ASSIGNMENT — Starting with the line that contains "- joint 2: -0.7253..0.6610" and stopping after the line that contains "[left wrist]", return each line below exactly as written, with no others.

■ ■ ■ ■

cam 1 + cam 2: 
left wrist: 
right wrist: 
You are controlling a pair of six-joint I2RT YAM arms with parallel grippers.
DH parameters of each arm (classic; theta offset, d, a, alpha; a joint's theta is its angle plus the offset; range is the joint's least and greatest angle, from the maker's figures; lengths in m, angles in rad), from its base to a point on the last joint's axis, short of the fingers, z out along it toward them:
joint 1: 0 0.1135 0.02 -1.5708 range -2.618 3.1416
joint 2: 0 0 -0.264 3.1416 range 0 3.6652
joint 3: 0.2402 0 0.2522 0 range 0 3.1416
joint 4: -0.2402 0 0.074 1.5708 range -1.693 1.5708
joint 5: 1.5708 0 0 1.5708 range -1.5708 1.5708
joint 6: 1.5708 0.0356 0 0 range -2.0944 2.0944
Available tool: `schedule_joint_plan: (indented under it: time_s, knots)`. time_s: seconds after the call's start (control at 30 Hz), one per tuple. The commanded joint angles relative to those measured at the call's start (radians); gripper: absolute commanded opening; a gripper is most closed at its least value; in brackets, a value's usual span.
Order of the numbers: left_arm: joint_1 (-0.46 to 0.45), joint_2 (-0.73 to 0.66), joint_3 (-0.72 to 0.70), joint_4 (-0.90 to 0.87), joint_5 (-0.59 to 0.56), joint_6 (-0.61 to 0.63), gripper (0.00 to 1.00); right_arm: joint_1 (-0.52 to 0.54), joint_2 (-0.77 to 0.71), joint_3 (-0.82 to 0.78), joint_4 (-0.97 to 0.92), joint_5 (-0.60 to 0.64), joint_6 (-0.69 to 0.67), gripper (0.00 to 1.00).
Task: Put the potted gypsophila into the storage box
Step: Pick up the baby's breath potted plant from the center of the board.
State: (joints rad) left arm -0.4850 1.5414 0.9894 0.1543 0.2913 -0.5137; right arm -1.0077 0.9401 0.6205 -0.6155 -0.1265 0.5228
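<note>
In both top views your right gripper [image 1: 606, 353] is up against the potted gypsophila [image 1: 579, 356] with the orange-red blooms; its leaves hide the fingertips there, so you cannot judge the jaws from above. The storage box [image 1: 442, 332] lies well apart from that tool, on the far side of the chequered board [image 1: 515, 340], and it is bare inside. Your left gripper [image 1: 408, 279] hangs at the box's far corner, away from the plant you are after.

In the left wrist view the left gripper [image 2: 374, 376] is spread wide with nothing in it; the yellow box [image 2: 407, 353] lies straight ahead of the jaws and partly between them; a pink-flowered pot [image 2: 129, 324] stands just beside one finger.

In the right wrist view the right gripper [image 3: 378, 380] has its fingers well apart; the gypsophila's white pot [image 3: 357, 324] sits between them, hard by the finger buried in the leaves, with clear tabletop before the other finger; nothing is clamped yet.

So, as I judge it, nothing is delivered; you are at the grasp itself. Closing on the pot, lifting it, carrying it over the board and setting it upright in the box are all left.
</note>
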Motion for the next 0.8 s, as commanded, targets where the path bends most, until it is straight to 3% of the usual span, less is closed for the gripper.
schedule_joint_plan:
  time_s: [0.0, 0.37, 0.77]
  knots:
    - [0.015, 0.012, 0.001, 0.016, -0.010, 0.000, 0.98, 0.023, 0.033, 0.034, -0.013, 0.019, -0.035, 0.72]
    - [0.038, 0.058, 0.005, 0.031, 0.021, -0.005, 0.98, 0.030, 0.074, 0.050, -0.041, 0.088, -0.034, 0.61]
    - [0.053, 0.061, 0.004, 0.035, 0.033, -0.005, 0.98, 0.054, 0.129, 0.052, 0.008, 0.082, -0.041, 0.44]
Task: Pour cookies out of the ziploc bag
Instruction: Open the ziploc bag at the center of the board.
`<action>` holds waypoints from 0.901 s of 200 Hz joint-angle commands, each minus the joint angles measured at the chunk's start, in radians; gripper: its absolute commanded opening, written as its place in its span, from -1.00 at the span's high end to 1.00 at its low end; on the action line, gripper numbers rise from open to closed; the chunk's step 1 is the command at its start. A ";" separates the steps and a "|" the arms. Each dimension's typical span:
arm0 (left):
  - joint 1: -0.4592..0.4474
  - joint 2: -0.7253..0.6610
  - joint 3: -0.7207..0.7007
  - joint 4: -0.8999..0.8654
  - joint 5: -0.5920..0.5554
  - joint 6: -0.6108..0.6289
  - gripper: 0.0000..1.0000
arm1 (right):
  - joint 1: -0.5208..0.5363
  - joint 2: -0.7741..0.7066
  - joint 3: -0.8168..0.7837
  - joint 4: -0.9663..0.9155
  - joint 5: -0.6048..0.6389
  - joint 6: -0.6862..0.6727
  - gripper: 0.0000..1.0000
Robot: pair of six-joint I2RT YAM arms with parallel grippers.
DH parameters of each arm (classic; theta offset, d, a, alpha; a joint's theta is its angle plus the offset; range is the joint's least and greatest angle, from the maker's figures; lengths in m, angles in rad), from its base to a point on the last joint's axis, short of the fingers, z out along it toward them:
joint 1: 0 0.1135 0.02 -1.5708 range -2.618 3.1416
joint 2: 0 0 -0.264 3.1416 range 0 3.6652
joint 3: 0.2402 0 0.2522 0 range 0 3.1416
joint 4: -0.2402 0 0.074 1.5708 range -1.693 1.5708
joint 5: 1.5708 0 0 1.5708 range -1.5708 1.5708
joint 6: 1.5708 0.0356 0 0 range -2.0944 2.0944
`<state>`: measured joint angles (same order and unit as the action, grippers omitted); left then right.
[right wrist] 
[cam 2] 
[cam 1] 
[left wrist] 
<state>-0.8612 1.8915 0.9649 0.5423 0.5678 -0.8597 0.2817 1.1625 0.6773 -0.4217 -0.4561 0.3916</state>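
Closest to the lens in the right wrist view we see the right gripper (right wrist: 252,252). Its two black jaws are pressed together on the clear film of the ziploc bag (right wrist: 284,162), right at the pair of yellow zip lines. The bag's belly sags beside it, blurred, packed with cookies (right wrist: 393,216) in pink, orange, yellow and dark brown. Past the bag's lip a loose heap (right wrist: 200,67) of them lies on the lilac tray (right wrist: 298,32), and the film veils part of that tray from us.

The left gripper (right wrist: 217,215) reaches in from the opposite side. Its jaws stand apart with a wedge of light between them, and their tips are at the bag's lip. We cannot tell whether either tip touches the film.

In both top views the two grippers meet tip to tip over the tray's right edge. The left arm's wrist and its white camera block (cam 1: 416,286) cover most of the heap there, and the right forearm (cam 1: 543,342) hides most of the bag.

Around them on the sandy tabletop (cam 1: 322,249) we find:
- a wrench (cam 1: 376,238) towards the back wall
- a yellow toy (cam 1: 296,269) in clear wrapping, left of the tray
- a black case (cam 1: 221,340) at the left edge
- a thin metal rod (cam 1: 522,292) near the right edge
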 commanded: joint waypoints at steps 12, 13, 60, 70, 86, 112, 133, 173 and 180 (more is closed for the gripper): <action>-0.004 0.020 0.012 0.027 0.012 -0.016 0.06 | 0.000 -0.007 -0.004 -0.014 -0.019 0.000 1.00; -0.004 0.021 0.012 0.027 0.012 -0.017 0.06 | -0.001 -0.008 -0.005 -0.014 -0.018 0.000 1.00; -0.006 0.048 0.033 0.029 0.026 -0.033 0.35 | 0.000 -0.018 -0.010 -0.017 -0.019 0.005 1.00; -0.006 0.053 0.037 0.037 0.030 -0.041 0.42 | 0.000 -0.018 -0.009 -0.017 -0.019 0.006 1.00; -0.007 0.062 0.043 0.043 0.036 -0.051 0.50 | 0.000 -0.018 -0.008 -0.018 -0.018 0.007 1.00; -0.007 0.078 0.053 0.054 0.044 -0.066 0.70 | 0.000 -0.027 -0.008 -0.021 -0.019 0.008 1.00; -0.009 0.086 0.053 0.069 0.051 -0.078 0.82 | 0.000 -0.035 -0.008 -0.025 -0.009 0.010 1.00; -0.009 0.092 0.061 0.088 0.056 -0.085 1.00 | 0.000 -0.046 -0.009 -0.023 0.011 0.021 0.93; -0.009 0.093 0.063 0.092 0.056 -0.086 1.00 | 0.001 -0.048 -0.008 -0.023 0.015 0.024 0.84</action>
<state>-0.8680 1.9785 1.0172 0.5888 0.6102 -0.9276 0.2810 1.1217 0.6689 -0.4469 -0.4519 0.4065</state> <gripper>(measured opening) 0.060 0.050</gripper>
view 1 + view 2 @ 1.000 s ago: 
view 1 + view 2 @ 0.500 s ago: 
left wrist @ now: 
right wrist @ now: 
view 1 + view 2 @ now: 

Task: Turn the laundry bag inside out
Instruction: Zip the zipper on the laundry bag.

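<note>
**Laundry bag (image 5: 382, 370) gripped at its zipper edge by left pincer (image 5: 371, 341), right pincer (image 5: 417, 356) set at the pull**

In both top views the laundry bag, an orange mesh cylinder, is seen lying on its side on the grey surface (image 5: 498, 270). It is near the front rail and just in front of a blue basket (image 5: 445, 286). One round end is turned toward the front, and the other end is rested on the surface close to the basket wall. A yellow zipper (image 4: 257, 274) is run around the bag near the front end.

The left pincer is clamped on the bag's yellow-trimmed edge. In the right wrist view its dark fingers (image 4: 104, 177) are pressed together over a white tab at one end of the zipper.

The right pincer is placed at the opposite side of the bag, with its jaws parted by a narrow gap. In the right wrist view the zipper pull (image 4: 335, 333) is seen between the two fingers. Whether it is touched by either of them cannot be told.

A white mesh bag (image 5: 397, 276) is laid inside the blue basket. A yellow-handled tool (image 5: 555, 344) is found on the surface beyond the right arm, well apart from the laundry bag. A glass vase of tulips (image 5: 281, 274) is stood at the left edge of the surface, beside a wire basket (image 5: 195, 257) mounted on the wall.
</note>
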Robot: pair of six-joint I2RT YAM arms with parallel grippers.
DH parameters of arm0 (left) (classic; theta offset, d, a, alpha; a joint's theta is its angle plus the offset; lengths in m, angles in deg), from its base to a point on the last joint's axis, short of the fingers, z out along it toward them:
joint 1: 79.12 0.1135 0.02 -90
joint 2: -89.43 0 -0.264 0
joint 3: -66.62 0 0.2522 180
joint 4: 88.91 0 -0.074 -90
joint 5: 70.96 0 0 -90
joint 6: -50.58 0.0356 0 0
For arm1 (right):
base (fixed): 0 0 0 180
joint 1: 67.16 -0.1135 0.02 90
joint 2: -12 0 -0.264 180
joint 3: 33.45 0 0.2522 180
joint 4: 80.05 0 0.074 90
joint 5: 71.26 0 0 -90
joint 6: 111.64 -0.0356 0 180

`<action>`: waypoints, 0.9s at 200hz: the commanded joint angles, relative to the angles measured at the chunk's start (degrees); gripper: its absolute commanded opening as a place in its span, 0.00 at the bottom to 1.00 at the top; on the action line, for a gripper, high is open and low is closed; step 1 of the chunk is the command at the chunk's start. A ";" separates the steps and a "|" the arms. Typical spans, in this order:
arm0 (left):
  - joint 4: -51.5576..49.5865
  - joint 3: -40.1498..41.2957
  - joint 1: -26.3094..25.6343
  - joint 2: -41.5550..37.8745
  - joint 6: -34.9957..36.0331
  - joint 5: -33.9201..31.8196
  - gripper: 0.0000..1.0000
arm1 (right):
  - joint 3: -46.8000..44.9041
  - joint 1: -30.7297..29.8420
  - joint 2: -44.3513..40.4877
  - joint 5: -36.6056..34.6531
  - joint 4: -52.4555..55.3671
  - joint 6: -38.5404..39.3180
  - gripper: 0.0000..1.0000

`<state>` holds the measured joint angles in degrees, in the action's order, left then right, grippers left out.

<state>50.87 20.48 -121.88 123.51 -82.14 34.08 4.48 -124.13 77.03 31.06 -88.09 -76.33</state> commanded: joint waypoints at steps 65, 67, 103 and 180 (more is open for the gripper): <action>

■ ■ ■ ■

TASK RESPONSE —
  - joint 2: -0.7253..0.6610
  - joint 3: -0.7207..0.7007
  - joint 4: -0.8999..0.8654
  - joint 5: -0.5920..0.5554
  - joint 6: -0.6108..0.6289
  - gripper: 0.0000..1.0000
arm1 (right):
  - joint 1: -0.5208..0.5363
  - joint 2: -0.7741..0.7066
  - joint 3: -0.8168..0.7837
  - joint 4: -0.9663..0.9155
  - joint 5: -0.6048..0.6389
  - joint 6: -0.6862..0.6727
  - gripper: 0.0000..1.0000
Robot: pair of six-joint I2RT YAM arms with parallel grippers.
DH parameters of each arm (classic; theta offset, d, a, alpha; a joint's theta is its angle plus the offset; range is the joint's least and greatest angle, from the maker's figures; lengths in m, angles in rad), from its base to a point on the last joint's axis, short of the fingers, z out along it toward them:
joint 1: 0 0.1135 0.02 -1.5708 range -2.618 3.1416
joint 2: 0 0 -0.264 3.1416 range 0 3.6652
joint 3: 0.2402 0 0.2522 0 range 0 3.1416
joint 4: -0.2402 0 0.074 1.5708 range -1.693 1.5708
joint 5: 1.5708 0 0 1.5708 range -1.5708 1.5708
joint 6: 1.5708 0.0356 0 0 range -2.0944 2.0944
`<state>`: measured joint angles (same order and unit as the action, grippers omitted); left then right.
[right wrist] 
[cam 2] 
[cam 1] 
[left wrist] 

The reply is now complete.